From the listing below, extract each line containing the string "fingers".

***** INFORMATION SUPPLIED *****

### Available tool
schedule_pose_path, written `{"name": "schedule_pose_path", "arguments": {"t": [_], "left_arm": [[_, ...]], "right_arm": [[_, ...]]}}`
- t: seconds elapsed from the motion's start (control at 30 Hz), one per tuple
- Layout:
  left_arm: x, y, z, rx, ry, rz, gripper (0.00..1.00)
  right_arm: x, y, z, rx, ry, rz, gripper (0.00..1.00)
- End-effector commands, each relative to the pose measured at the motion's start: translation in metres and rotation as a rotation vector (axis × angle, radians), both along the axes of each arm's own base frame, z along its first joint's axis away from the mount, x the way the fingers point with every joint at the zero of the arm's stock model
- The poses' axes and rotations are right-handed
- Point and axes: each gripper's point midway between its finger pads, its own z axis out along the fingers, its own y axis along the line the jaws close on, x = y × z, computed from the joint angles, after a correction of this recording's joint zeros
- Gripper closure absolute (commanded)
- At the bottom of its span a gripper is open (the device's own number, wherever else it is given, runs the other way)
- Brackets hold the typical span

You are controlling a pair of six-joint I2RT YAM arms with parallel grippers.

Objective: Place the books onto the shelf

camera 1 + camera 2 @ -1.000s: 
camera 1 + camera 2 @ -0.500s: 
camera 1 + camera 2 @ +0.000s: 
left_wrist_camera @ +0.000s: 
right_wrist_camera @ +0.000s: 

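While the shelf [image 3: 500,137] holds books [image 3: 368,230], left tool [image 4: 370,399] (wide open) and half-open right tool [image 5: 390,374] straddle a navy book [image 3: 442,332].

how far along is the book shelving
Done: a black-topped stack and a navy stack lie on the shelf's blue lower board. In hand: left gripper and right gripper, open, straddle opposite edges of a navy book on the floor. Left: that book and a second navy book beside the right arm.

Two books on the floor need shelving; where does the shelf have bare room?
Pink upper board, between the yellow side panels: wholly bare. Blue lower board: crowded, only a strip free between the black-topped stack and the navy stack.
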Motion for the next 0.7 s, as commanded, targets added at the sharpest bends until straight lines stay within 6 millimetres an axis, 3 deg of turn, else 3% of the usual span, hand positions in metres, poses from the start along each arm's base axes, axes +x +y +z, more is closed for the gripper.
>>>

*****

◆ **ANSWER BOX**
- End-effector commands, each relative to the pose measured at the motion's start: translation in metres and rotation as a rotation vector (axis × angle, radians), both along the axes of each arm's own base frame, z along its first joint's axis away from the mount, x the way the fingers point with every joint at the zero of the arm's stock model
- Point and axes: each gripper's point midway between its finger pads, its own z axis out along the fingers, its own y axis along the line the jaws close on, x = y × z, computed from the joint angles, after a correction of this recording's joint zeros

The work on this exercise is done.